This page is a compilation of formal public feedback received so far. See Feedback for further information on this issue, how to discuss it, and how to provide feedback.
Date/Time: Mon Mar 9 12:46:53 CDT 2015
Name: Roozbeh Pournader
Report Type: Public Review Issue
Opt Subject: UTS #39 has limitations that make it hard to use for some common confusables
Presently, the data model used in UTS #39 has various limitations, mostly around recursive references and assumptions of transitiveness.
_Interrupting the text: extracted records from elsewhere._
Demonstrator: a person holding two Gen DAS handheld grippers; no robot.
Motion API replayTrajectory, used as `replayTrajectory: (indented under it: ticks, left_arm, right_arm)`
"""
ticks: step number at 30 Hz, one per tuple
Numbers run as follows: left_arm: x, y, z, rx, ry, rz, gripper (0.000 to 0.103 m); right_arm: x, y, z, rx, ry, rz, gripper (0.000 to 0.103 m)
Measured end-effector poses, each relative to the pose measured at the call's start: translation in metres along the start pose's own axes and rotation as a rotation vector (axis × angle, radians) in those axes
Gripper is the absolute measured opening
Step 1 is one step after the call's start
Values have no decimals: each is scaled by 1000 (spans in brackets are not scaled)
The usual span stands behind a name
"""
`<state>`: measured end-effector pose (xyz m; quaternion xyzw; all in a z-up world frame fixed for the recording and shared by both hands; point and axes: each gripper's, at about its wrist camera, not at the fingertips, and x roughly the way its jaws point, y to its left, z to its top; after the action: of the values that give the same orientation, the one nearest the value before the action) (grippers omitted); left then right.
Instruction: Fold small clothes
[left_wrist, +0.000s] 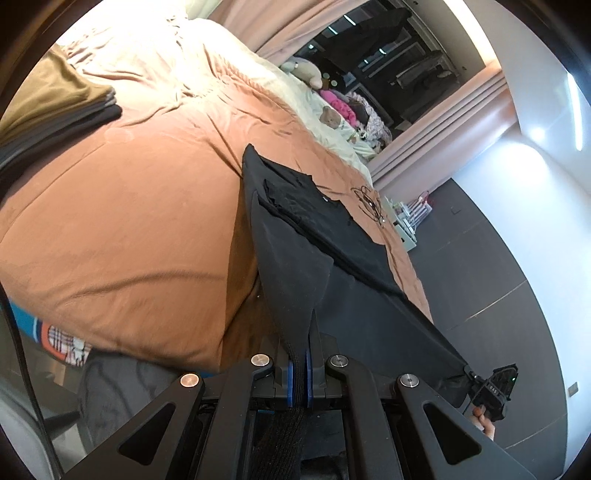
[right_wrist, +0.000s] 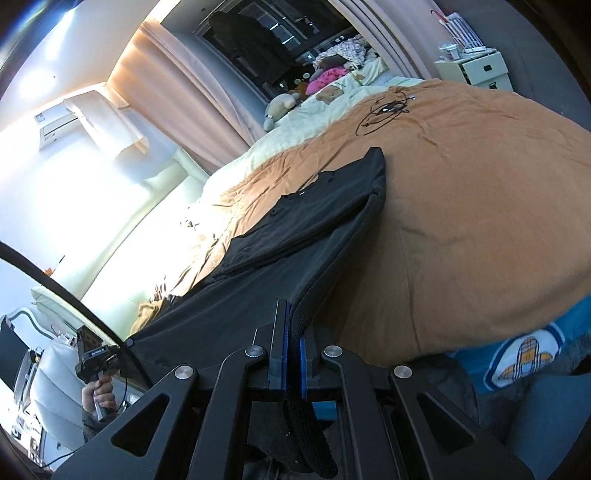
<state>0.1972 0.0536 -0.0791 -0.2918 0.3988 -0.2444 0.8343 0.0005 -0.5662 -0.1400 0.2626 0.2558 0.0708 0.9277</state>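
A wide bed takes up most of the room, covered by a rumpled orange-brown duvet (left_wrist: 122, 206) that gives way to cream bedding (left_wrist: 258, 70) at the far end. Up there, against the long pink curtains (right_wrist: 177, 103), sit a beige plush toy (right_wrist: 279, 105) and a heap of pink and patterned clothes (right_wrist: 332, 74). A dark window lies behind the curtains.

The black cotton garment (left_wrist: 295, 236) lies across the duvet, its far part folded flat on the bed and its near edge lifted off the surface. The left hand-held gripper (left_wrist: 302, 373) has its blue-padded jaws pressed together on one near corner of the black fabric. The right hand-held gripper (right_wrist: 293, 365) is likewise clamped on the ribbed hem at the other near corner, so the cloth stretches taut between the two.

A loose coil of thin black cable (right_wrist: 384, 109) rests on the duvet beyond the garment, well apart from it. At the left edge of the left wrist view a stack of folded clothes, olive on top and dark grey below (left_wrist: 55, 103), sits on the bed. Past the bed's far right side stands a small white storage cabinet (right_wrist: 476, 72) on a dark grey tiled floor (left_wrist: 491, 266). A white wall-mounted air conditioner (right_wrist: 55, 125) hangs on the bright wall.
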Motion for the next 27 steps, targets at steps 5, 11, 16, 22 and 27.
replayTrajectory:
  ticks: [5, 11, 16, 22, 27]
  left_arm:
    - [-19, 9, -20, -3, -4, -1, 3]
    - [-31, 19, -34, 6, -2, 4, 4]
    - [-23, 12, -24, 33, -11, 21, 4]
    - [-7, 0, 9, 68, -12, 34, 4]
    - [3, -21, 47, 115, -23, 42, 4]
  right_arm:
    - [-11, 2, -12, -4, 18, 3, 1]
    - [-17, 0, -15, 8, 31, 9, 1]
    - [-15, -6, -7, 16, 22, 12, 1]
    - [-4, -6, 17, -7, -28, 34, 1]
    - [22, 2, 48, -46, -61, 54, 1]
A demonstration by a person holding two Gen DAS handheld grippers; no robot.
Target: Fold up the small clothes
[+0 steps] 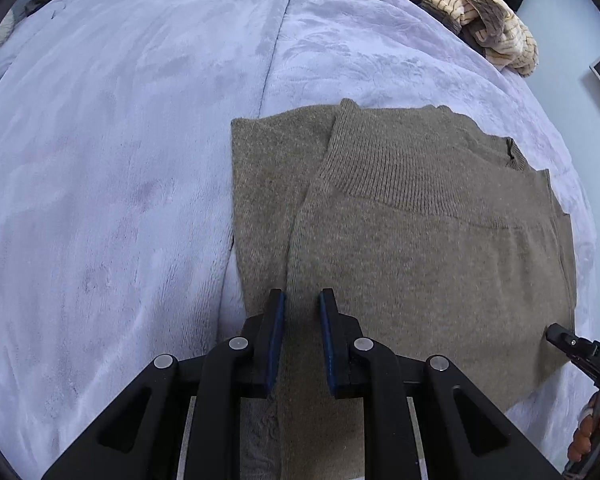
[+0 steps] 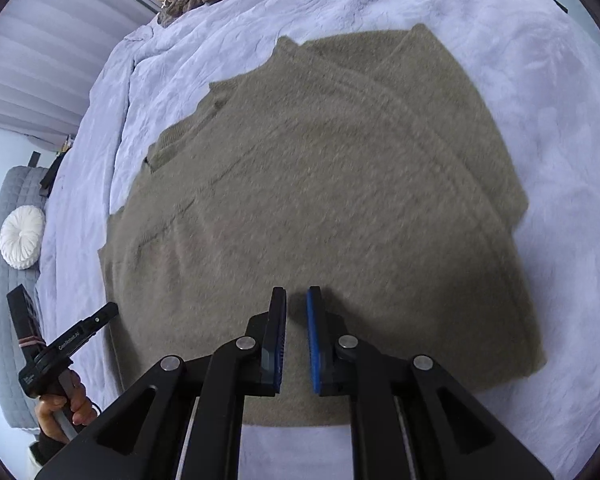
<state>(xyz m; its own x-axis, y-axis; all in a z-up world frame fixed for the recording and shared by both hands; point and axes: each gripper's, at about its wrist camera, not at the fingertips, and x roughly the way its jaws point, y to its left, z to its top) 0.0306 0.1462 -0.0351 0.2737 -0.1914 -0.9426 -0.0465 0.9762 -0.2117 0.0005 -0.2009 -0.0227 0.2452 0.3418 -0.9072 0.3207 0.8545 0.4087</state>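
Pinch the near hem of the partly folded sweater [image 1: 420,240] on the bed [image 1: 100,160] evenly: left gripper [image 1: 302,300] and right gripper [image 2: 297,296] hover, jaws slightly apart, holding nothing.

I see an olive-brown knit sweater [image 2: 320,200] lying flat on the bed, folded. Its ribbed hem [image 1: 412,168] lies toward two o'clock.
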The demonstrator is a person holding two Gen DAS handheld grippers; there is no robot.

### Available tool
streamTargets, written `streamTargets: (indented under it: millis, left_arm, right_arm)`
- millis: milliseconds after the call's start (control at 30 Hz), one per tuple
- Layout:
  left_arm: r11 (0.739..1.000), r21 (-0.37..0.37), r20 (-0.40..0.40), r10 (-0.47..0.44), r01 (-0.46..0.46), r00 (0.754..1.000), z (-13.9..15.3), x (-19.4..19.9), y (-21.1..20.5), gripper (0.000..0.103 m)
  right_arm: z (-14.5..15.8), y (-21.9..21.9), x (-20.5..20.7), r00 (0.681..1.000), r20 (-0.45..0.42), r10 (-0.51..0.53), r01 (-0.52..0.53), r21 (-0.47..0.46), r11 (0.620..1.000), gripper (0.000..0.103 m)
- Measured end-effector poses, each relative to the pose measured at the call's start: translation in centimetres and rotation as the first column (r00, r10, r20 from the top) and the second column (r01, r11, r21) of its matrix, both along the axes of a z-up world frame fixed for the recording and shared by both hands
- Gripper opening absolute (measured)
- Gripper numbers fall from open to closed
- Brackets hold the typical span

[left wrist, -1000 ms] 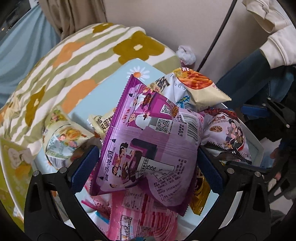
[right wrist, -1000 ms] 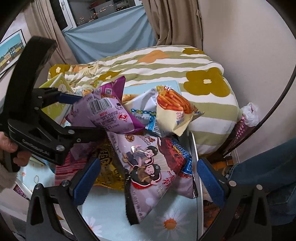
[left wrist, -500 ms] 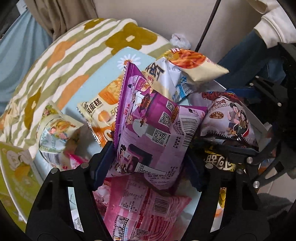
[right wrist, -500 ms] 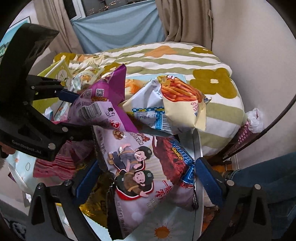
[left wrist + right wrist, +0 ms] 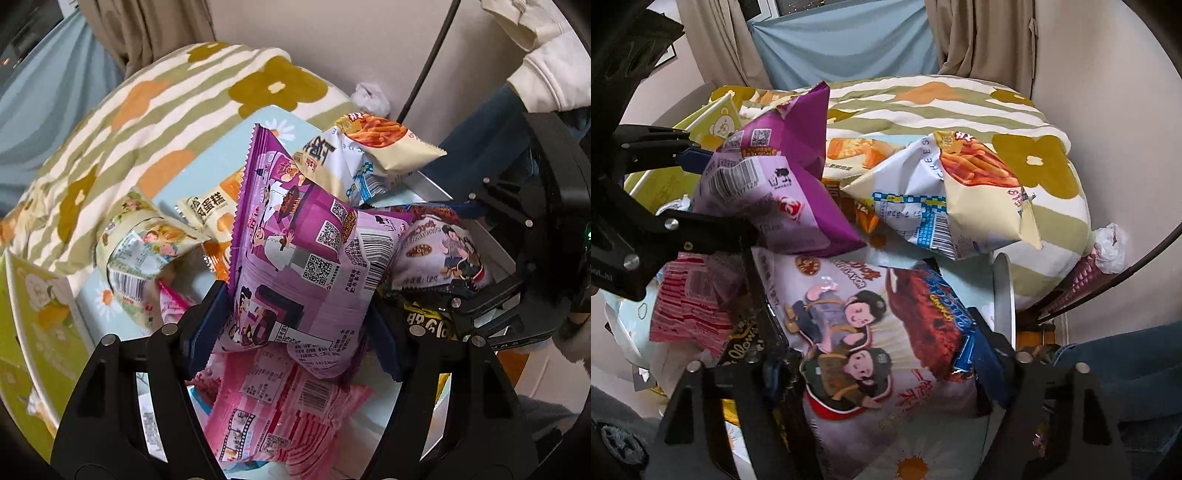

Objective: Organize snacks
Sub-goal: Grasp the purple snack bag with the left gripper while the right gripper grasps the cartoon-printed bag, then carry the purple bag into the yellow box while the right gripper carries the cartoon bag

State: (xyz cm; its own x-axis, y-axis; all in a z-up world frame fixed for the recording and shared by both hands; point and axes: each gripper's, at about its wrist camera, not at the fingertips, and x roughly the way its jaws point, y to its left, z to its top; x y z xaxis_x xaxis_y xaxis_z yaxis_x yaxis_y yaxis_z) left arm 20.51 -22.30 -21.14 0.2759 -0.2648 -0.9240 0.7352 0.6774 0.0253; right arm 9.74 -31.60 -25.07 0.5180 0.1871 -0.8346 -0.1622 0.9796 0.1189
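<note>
- Now the left tongs [image 5: 295, 328] have closed from wide open onto the purple snack bag [image 5: 306, 258], lifted over the pile.
- Meanwhile the right tongs [image 5: 882, 365] have narrowed around the lilac cartoon bag [image 5: 864, 332]; both grasps look ready for sorting.

The left hand-held gripper [image 5: 295, 325] has its two blue-padded fingers pressed against both sides of a purple snack bag [image 5: 306, 258], while the right hand-held gripper [image 5: 882, 362] likewise squeezes a pale lilac snack bag [image 5: 864, 332] between its fingers.
</note>
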Motion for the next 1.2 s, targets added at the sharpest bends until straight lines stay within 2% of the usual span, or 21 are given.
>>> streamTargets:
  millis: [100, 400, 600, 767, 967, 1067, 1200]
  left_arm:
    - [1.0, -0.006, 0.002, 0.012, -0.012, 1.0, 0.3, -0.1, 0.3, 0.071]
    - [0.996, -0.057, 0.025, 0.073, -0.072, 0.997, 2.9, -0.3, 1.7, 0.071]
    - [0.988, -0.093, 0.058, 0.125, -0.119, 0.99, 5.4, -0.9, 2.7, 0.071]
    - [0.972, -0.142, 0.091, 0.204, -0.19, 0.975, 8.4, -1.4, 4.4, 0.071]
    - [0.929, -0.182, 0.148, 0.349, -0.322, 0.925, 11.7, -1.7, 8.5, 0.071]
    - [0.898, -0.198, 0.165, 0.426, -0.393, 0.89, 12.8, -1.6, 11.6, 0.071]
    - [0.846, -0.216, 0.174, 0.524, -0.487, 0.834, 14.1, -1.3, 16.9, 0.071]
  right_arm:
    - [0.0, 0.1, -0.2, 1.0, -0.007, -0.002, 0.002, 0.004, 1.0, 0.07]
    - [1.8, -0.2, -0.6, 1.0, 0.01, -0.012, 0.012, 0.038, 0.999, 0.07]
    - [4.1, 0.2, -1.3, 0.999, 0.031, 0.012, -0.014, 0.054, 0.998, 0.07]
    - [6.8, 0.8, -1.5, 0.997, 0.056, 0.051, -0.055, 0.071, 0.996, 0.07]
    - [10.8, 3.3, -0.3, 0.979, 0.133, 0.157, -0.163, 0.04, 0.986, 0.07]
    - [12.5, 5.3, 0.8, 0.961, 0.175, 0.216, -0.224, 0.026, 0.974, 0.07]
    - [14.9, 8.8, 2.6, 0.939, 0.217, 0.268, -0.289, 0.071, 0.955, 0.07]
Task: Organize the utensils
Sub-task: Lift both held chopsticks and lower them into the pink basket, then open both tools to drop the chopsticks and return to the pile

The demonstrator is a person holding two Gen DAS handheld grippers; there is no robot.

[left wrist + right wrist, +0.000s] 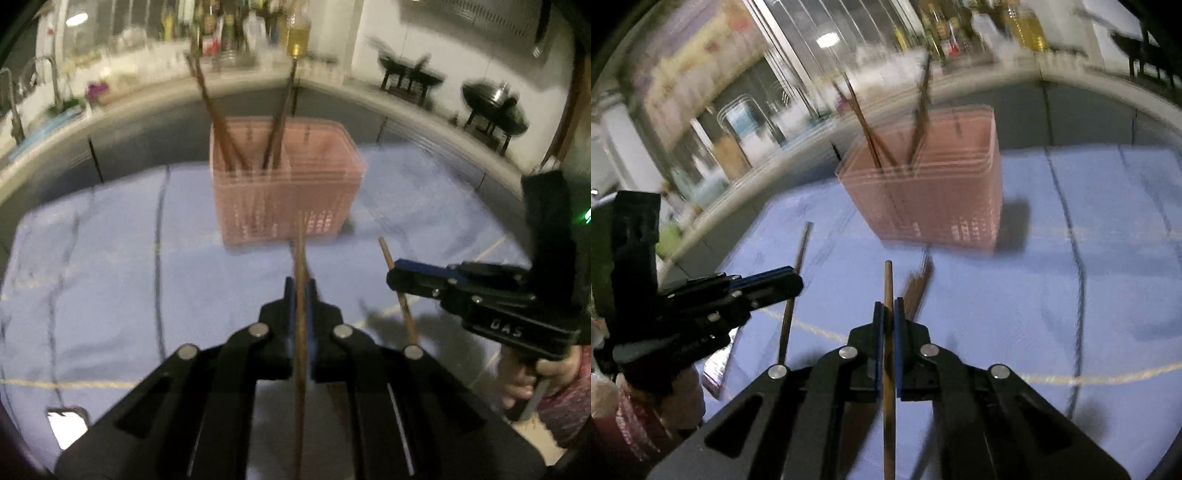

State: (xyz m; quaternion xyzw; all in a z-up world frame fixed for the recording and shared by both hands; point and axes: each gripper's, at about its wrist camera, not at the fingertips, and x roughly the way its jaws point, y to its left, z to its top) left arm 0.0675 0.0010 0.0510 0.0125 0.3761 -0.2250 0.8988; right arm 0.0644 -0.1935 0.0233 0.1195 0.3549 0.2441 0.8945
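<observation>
A pink slotted basket (288, 192) (931, 192) stands on the blue cloth, blurred in both views. Several brown chopsticks (221, 122) (864, 125) lean out of one end of it. My left gripper (301, 291) (796, 282) is shut on a single chopstick (300, 251) (803, 247), held above the cloth in front of the basket. My right gripper (888, 310) (397, 275) is shut on another chopstick (887, 280) (388, 254), level with the left one and to its right. A few loose chopsticks (919, 288) lie on the cloth between my right gripper and the basket.
The blue cloth (110, 258) (1108, 258) covers the table. A lit phone (66, 424) lies near its front left. Behind the table runs a counter with bottles (299, 33). Dark woks on stands (495, 107) sit at the back right. A person's hand (554, 373) holds the right gripper's handle.
</observation>
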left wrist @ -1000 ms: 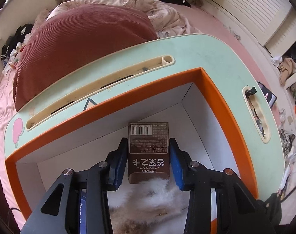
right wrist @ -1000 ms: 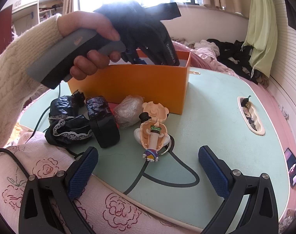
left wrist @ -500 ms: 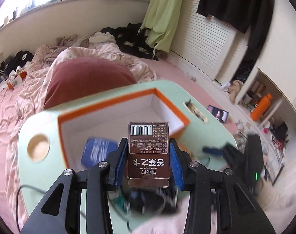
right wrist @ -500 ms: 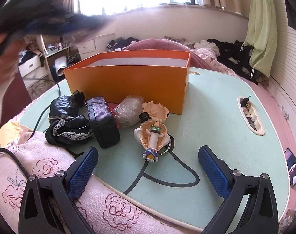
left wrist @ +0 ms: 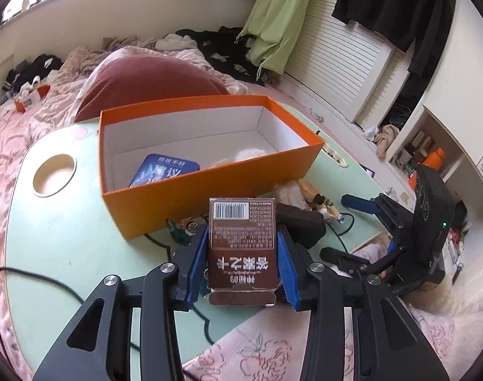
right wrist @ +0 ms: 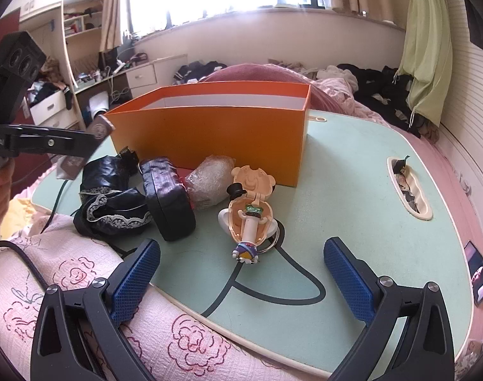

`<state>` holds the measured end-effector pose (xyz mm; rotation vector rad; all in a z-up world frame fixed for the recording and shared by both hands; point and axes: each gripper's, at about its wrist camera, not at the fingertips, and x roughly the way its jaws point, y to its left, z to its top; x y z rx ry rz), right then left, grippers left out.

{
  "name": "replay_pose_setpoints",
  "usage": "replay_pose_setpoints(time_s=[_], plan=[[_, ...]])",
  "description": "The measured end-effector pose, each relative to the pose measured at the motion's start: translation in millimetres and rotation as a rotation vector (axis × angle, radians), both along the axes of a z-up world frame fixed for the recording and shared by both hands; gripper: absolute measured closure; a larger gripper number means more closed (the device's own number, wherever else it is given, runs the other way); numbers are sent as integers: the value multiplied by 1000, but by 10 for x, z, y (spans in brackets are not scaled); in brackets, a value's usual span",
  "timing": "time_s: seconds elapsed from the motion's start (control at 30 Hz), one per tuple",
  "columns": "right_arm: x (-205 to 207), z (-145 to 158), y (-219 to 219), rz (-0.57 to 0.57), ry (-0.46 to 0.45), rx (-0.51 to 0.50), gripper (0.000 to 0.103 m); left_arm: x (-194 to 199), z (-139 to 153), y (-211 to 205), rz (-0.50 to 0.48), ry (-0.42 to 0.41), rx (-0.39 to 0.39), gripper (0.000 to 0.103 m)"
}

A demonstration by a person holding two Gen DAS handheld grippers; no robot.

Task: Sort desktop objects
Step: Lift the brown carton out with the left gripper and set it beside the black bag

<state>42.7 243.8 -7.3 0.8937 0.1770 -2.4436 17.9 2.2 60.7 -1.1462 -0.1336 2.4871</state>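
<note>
Your left gripper is clamped on the small brown printed cardboard carton, held just short of the orange cardboard box ahead. It's light and crushable, so grip the 2 flat sides gently. Right gripper sits wide apart, empty.

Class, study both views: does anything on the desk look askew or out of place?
Yes. The toy figure lies on its back in front of the orange box, its peach shell hinged open, resting across a dark cable.

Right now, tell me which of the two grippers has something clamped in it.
The left gripper: its blue pads squeeze the brown carton. The right gripper gapes open over the table, holding nothing.
</note>
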Motion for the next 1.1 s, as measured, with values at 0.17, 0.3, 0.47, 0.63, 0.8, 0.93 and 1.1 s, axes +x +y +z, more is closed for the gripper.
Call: replay_pose_setpoints(time_s=[0.17, 0.3, 0.47, 0.63, 0.8, 0.93, 1.1], plan=[[0, 3, 4, 0, 0, 0, 0, 27, 133, 21, 42, 103, 22, 40], [2, 5, -1, -1, 0, 0, 0, 176, 224, -119, 65, 138, 43, 30], [6, 4, 18, -1, 0, -1, 0, 426, 54, -196, 48, 90, -85, 30], [6, 5, 24, -1, 1, -1, 0, 587, -279, -175, -8, 22, -148, 30], [9, 10, 22, -1, 1, -3, 0, 502, -439, -101, 8, -8, -161, 28], [13, 11, 30, -2, 2, -2, 0, 489, -517, -67, 94, 57, -199, 9], [17, 15, 24, -2, 2, -3, 0, 511, -566, -103, 108, 117, -180, 2]])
For example, it assumes that a character cannot be confusable with another string that includes the character, and it assumes that if the character X is confusable with Y and Y is confusable with Z, then X is also confusable with Y. It also assumes that if X is confusable with Y, then XZ is confusable with YZ. None of these assumptions are really true in real life, and it does create problems in using the standard and maintaining the data. For example: 1. It appears that the most frequent Latin grapheme cluster on the web with more than one character in NFC is <0069, 0307> <small letter i, combining dot above>. (The sequence has no real use, but is still very frequent, most probably due to faulty Turkish and Azerbaijani input methods or case conversion algorithms.) According to the standard, this sequence should be rendered exactly the same as <0069>. Most good fonts and rendering engines do exactly that. All this makes the pair a very important case for confusability, but the current model in UTS #39 doesn't allow representing this. (Interestingly, if you add another 0307 to both sequences, the resulting sequences are no longer necessarily confusable: <0069, 0307> is not necessarily confusable with <0069, 0307, 0307>, as the latter has two dots above it.) 2. U+066C ARABIC THOUSANDS SEPARATOR appears in various different shapes, including a high-6 quote, and high-9 quote, a European comma, and an Arabic comma, and should thus be considered confusable with all of them. But this shouldn't make the European comma confusable with a single quote. 3. Due to its contextual forms, the Unicode 9.0 Arabic letter U+08BC AFRICAN QAF is confusable with U+066F DOTLESS QAF and U+0641 FEH. DOTLESS QAF is confusable with U+06A1 DOTLESS FEH, while FEH is confusable U+06A7 QAF WITH DOT ABOVE. DOTLESS FEH is in turn confusable with U+08BB AFRICAN FEH, which is confusable with U+06A2 FEH WITH DOT MOVED BELOW. This basically puts all one- dotted-above, one-dotted-below, and dotless FEH and QAF Arabic letters in one class, a lot of which are not confusable at all. Mark Davis has mentioned some ideas about how to fix some of these issues, but I think we need to track this at the UTC level.